Já a atuação de Binoche é primorosa, como quase sempre. Conseguindo ser sedutora por enaltecer seus mais de 50 anos de forma muito direta e franca, sua expressão consegue atingir com muita facilidade o mais puro êxito de ver algo no celular, até a mais profunda tristeza quando as coisas não parecem dar certo. O mesmo pode ser dito por sua entrega física nas cenas de sexo feita com dois homens bem mais jovens (ao contrário da tão comum relação carnal de homem mais velho e mulher mais jovem no cinema).

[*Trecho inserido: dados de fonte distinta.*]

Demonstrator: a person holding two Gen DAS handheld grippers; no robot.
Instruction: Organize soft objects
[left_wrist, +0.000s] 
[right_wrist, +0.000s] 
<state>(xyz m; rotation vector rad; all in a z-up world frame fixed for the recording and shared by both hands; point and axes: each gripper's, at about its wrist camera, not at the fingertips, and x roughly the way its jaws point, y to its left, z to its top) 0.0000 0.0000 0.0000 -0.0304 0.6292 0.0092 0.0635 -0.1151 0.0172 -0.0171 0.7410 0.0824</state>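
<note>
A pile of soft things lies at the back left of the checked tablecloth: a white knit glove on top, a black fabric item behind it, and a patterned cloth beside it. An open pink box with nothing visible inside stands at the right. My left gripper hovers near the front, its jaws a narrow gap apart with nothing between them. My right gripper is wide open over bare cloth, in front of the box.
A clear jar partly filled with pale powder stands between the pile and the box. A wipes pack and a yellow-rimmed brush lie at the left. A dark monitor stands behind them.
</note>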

O roteiro baseado no livro de Camille Laurens e escrito pelo próprio Nebbou e Julie Peyr propõe grandes discussões acerca das relações humanas no mundo virtual e nas narrativas que criamos dentro delas. Tornamos quase indissociáveis esses mundos, onde vivemos conectados e receptivos a receber e escrever. A trilha sonora de Ibrahim Maalouf, por exemplo, investe muito em sons de mensagens no Facebook ou no celular, que remetem novamente a essa fusão de universos físicos e imateriais
Infelizmente, a segunda metade do filme parece desistir de investir nesses temas e foca numa história com péssimos plot twists, revelações familiares bombásticas e uma barriga enorme que consiste em materializar uma fanfic de Claire com Alex. Todo o potencial temático da obra é quase completamente descartado, enfraquecendo muito a obra.
Apesar de não se sustentar como unidade (uma ótima primeira parte e uma fraca segunda parte), Quem Você Pensa que Sou ainda sim se mantém como um filme relevante sobre todas as questões de nossas relações na internet e, claro, com nós mesmos.